Con todo este lío de la píldora del día siguiente, dos pensamientos sobre la Iglesia se me vienen a la mente

1.- Gente encumbrada del gobierno y del mundo liberal a todo lo largo y ancho del planeta, se desviven por demostrar que la pastillita no es abortiva y arremetan contra la Iglesia por sostener su afirmación de que sí lo es.

Pregunto yo: Si son gente que apoya el aborto ¿Porqué se molestan tanto en demostrar que la pastilla no lo es? Si no son católicos ¿Qué les importa lo que diga o deje de decir la Iglesia?

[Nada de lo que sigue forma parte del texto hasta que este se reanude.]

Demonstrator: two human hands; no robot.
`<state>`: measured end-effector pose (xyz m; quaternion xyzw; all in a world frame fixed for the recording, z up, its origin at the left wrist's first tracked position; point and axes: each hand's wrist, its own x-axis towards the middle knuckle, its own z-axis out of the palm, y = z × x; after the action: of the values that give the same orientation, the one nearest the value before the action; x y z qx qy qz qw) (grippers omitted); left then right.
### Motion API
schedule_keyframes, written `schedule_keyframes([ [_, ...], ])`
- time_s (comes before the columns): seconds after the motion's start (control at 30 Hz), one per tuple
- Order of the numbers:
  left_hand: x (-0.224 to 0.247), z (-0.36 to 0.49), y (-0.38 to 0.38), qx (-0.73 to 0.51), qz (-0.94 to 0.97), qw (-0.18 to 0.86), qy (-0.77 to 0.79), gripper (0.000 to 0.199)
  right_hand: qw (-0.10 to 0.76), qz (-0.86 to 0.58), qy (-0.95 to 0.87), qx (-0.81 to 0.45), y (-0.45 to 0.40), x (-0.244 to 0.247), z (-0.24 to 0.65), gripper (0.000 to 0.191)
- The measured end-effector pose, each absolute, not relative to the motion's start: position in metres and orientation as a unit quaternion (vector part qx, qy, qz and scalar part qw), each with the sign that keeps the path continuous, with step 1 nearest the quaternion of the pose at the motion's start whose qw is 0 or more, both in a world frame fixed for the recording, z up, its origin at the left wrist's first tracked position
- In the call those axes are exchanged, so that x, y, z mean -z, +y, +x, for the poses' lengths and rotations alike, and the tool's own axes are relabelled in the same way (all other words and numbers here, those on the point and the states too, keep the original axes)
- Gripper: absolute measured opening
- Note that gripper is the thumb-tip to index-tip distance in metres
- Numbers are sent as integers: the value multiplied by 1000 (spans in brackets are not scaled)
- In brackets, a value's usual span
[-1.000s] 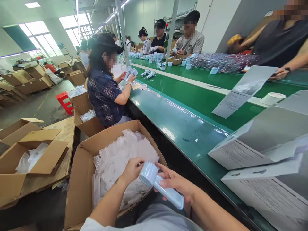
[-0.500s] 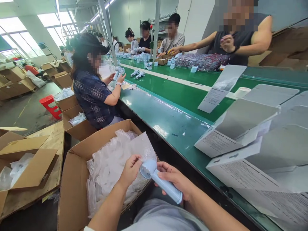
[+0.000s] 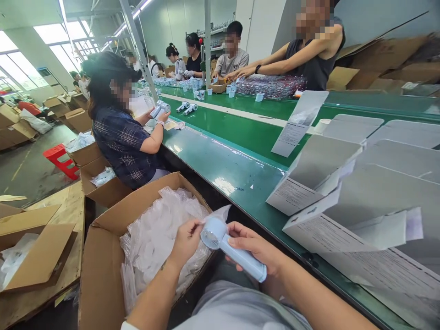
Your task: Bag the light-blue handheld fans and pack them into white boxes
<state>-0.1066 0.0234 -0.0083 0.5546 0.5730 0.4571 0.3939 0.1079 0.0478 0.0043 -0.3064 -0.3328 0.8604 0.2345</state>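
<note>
A light-blue handheld fan with a round head and a long handle is tilted in front of me. My right hand is wrapped round its handle near the head. Beside the round head, my left hand pinches the edge of a translucent bubble bag, which lies behind the head. Below and to the left stands an open cardboard box with many bubble bags inside.
A green work table runs diagonally past me. Open printed cartons stand at the right. A co-worker in a checked shirt holds a similar fan at the left. Other people work across the belt. More boxes lie at the far left.
The view has shifted right. The bubble bag, upright before, now lies lower behind the fan head. Across the belt, the person in the dark sleeveless top now reaches forward with both arms.
</note>
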Motion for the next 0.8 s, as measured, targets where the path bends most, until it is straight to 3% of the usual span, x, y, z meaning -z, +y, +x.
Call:
schedule_keyframes([
  [0.27,3,-102,6,-493,662,135,548,14,258,-322,-279,-867,38,4,103,53],
  [0.47,-8,-107,3,-478,748,43,459,19,264,-344,-277,-858,36,-14,109,61],
  [0.67,3,-93,-9,-454,746,9,487,19,304,-411,-311,-801,29,-19,109,61],
  [0.8,5,-75,-6,-470,749,-9,467,19,283,-426,-277,-813,29,-19,101,52],
])
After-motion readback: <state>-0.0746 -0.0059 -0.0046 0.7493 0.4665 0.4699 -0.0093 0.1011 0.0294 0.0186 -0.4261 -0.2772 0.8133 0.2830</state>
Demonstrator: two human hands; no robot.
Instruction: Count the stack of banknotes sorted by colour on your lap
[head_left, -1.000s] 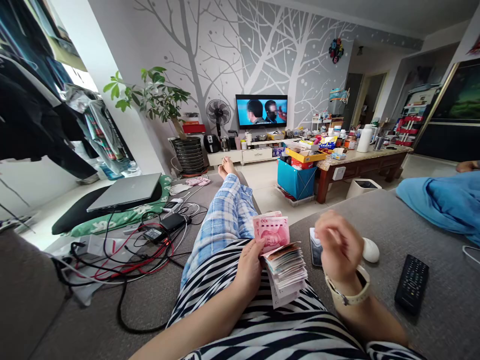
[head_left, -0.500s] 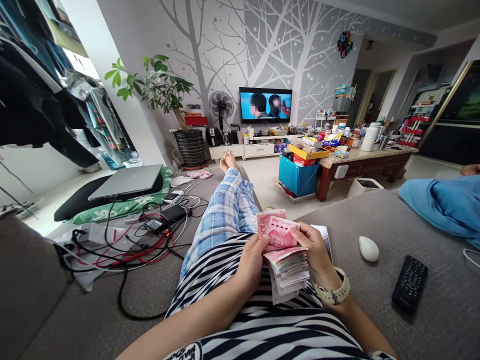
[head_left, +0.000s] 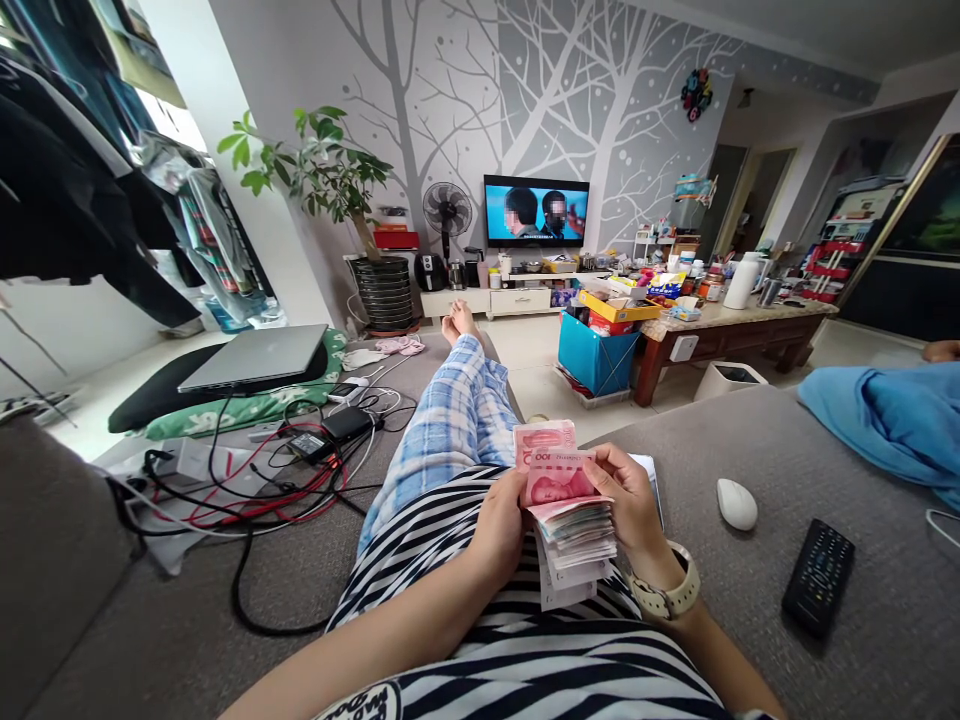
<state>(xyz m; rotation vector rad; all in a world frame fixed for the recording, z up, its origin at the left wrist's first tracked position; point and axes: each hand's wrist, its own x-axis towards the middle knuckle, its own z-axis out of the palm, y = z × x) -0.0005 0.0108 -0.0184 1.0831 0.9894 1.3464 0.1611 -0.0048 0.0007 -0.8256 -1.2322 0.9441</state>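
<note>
Above my lap, my left hand [head_left: 501, 520] is closed on the left edge of pink 100 banknotes [head_left: 544, 433] that fan upward. My right hand [head_left: 630, 500], a pale watch [head_left: 670, 590] on its wrist, pinches the right edge of the front pink note [head_left: 559, 480]. Below that note hangs a thick folded stack of banknotes [head_left: 576, 540], its paler ends spread downward. The stack lies against my right hand's fingers, which are partly hidden behind it. Both hands are close together, with the notes between them.
I sit with legs stretched along a grey sofa [head_left: 720, 440]. To the right lie a white mouse [head_left: 736, 504], a black remote [head_left: 819, 577] and a blue cloth [head_left: 885, 410]. Tangled cables [head_left: 247, 520] and a laptop [head_left: 255, 358] are at left. A cluttered table [head_left: 660, 350] stands ahead.
The front pink note has been drawn lower and left, toward my left hand, and now sits more level. My left thumb is tucked behind it. The view has shifted slightly.
</note>
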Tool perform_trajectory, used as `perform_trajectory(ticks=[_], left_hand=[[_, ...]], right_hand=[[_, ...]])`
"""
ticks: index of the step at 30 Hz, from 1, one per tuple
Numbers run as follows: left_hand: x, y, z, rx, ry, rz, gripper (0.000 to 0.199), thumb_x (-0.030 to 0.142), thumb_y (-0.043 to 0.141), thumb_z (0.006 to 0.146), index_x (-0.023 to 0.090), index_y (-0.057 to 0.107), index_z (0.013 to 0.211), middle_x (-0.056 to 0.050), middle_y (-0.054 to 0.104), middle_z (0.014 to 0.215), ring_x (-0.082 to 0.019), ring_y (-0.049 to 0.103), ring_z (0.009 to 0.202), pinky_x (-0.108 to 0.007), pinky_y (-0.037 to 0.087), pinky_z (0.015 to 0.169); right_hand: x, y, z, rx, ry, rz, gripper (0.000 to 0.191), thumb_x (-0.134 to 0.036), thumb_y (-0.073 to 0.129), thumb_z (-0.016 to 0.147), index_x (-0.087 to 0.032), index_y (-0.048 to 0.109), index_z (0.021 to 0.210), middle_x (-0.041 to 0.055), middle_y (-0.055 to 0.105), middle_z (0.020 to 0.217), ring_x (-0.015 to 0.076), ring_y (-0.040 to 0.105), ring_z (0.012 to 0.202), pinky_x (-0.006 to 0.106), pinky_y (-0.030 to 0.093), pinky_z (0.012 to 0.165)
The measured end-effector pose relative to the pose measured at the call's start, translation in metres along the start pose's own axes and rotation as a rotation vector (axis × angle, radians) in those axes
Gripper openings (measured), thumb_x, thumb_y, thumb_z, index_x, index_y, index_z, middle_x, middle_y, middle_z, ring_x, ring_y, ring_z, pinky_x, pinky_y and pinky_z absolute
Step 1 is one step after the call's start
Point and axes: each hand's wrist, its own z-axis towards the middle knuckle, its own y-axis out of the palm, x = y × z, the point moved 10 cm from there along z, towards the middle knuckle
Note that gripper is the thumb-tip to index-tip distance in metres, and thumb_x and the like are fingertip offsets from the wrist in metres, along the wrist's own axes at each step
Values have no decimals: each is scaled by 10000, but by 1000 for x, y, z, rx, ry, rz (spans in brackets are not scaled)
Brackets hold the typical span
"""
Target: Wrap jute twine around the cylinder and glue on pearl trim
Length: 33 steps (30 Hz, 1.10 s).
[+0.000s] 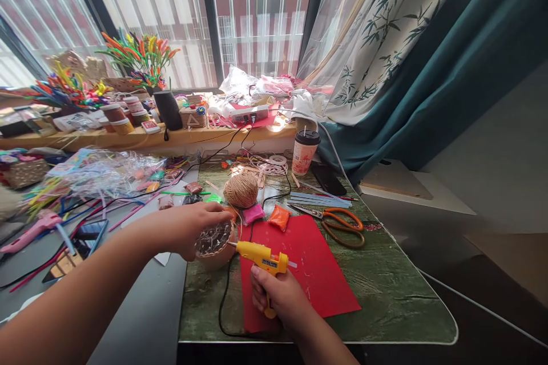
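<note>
My right hand (276,293) is wrapped round the handle of a yellow glue gun (261,255), a clear glue stick poking from its back end. The gun's nozzle points left at the rim of a small tan pot (216,259) with a wavy edge and a dark, shiny inside. My left hand (186,231) grips this pot from the left, thumb at the near side and fingers reaching over the far rim; the fingertips are partly hidden. Just behind the pot lies a ball of twine (241,189), a strand trailing down beside the rim.
A red sheet (295,268) lies under the gun, beside orange-handled scissors (342,225) and pale blue strips (319,199). Behind are a lidded paper cup (305,151) and a phone (329,181). A pink glue gun (36,228) lies left. The black cord (221,308) loops near the front edge.
</note>
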Motion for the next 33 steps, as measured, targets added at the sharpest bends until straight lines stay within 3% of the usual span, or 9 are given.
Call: perform_trajectory(ticks=[12, 33], left_hand=[[2, -1, 0, 4, 13, 30, 1093, 88, 781, 619, 308, 440, 1633, -106, 482, 1652, -343, 601, 1410, -343, 586, 1058], [1, 0, 0, 23, 21, 34, 1056, 123, 805, 646, 312, 449, 1622, -110, 509, 1622, -336, 624, 1376, -325, 589, 1019]], right_hand=[[-1, -5, 0, 59, -14, -34, 634, -716, 889, 650, -230, 487, 597, -96, 447, 470, 56, 363, 369, 244, 346, 412], [13, -3, 0, -11, 37, -123, 646, -774, 834, 670, -229, 497, 587, -92, 437, 440, 69, 377, 384, 245, 350, 428]])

A mí, por ejemplo, que no pertenezco al Club Deportivo “London”, y que me encanta la ropa de color, me importa un pepino si el Club Deportivo “London” prohíbe a sus socios el uso de ropa de color. No me afecta. Usted no me verá metiendo mis narices en los reglamentos del club, ni alegando que negro no debe ser considerado como color. Sin embargo, los paganos promotores del aborto -y de la tolerancia-, no dejan de meterse con la Iglesia para que acepte la famosa píldora no es abortiva.

¿Será que se preocupan mucho por los derechos de los pobres incautos que podrían ser engañados por la Iglesia y los quieren proteger? Aquí entre nos, no lo creo. Existen muchas violaciones muy graves contra los derechos humanos en nuestra sociedad y uno no ve que a los liberales les importe mucho.

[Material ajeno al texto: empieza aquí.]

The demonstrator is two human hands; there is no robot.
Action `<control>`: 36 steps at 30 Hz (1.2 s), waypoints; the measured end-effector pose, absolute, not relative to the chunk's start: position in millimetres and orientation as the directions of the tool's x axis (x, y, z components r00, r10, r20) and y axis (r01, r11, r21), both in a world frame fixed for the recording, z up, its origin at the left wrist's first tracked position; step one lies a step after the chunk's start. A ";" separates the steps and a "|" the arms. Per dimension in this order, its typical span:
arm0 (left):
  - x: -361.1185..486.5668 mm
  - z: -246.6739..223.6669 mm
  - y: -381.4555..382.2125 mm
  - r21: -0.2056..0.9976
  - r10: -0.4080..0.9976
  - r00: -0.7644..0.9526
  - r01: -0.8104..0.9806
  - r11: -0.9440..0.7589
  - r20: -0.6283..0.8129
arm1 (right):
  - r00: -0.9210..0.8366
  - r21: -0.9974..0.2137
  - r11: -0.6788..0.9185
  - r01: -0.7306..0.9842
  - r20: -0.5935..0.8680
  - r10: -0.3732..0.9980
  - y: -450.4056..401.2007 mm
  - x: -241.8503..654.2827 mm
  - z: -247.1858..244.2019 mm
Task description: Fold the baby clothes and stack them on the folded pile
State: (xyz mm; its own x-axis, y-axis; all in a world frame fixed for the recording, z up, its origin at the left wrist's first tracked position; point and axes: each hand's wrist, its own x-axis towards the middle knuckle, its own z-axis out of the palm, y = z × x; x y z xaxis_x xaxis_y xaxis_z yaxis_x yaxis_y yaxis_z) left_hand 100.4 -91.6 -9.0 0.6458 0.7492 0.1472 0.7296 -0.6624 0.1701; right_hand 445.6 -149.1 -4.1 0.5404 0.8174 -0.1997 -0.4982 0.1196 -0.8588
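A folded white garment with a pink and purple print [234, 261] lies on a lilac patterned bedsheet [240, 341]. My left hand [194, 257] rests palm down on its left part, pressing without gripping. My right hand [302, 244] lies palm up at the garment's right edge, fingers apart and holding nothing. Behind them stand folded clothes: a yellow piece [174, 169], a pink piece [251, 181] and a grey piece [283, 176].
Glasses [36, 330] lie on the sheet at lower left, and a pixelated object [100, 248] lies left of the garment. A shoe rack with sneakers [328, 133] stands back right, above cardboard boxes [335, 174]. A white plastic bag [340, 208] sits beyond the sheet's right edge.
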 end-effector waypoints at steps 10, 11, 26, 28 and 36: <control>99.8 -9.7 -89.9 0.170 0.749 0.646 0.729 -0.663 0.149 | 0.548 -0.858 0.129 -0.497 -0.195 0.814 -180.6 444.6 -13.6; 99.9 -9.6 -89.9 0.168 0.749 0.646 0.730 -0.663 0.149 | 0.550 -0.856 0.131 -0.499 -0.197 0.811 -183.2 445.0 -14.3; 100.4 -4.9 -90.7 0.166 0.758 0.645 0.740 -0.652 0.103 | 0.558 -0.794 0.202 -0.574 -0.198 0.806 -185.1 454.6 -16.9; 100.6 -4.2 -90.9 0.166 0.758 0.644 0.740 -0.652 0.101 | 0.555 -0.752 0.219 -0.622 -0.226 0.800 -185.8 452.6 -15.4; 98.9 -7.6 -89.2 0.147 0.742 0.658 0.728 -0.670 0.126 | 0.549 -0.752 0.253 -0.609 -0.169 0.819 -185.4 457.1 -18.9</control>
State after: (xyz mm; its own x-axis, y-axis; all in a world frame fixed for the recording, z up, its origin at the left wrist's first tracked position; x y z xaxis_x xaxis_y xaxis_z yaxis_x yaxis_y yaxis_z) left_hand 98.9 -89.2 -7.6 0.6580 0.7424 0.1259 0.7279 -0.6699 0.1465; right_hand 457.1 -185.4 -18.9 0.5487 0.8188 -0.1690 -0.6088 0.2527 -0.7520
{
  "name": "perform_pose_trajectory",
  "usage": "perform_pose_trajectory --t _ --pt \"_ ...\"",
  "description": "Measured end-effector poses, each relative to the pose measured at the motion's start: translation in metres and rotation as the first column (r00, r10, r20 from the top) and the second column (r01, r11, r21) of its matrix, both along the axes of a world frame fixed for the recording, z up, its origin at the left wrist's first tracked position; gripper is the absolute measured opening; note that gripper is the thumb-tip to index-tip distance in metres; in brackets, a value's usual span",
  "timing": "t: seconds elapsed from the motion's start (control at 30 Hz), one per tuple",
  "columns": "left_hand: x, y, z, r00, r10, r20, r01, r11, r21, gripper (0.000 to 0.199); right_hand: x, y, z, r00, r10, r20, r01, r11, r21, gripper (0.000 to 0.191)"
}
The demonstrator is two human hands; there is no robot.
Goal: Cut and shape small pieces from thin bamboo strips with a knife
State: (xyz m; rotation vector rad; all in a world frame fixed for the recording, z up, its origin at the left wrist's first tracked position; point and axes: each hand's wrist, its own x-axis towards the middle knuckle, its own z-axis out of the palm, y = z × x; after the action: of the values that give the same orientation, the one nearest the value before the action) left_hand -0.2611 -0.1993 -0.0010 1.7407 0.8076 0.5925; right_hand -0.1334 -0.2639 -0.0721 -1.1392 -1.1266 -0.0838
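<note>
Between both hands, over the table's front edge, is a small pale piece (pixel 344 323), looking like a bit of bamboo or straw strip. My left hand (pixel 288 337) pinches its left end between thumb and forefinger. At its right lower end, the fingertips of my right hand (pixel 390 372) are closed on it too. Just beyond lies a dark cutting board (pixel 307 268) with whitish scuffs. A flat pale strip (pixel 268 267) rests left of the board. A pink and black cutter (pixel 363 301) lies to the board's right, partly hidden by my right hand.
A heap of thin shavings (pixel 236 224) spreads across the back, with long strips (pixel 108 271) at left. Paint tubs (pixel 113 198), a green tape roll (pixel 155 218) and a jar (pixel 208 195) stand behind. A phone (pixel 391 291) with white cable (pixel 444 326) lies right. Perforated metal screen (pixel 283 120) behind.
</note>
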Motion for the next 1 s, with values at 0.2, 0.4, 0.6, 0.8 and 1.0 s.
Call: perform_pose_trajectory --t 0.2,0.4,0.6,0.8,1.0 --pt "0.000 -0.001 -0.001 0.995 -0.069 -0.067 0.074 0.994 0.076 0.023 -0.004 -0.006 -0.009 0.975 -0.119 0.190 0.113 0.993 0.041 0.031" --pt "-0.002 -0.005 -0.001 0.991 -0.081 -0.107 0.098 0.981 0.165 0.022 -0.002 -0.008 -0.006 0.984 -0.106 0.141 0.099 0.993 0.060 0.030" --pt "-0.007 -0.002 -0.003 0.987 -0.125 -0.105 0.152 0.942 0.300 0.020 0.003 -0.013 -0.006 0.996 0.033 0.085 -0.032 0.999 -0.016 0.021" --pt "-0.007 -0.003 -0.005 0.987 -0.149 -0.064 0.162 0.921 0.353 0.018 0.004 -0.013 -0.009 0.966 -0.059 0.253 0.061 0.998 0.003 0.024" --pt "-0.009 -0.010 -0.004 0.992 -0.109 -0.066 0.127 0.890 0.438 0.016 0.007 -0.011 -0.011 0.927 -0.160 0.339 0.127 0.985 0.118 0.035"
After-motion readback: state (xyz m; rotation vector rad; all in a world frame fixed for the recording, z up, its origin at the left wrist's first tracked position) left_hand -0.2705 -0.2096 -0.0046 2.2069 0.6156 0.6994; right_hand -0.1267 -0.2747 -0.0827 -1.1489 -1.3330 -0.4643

Mi impresión es que en el fondo a todos les interesa lo que la Iglesia dice. Todo mundo en el fondo, para su gusto o para su disgusto, lo reconozcan o no, se da cuenta de que la Iglesia es la voz de la Verdad; por eso es el enemigo común. Sin tener el valor para cortar por lo sano y olvidarse de lo que la Iglesia diga, prefieren esperar ilusamente que la Iglesia cambie su moral para que ellos puedan hacer lo que les plazca sin perder la amistad con Dios. Quieren tener su propia moral, y seguir siendo católicos.

2.- El óvulo fecundado, el embrión, la mórula, el feto... ¿Son vida humana?

¿En qué momento de la gestación le pone Dios el alma al cuerpo? (Santo Tomás de Aquino, siendo quien es, alguna vez pretendió definir en qué momento le era asignada el alma al hombre y en qué momento a la mujer).

¿Puede Dios remediar lo que el hombre destruye con un aborto?

No lo podemos saber; ni usted, ni yo, ni el secretario de salud, ni los expertos de la ONU, ni nadie. Está más allá de nuestra ciencia y de nuestra inteligencia. Todo son , adivinanzas, suposiciones, conjeturas, especulaciones...

Por eso Dios nos dio una Iglesia como garante de la verdad con San Pedro llevando el timón y el Espíritu Santo iluminando a San Pedro. Por eso es necesaria la Iglesia. Por eso los católicos nos sentimos seguros en medio de tanta confusión.

“Hablamos de una sabiduría de Dios, misteriosa, escondida, destinada por Dios desde antes de los siglos para gloria nuestra, desconocida de todos los príncipes de este mundo...” (1Co. 3, 7).

Sabemos que el aborto es un asesinato porque lo dice la Iglesia porque lo dice el Papa porque lo dice Dios.

Gracias sean dadas a Dios por la Verdad, por al Papa y por la Iglesia.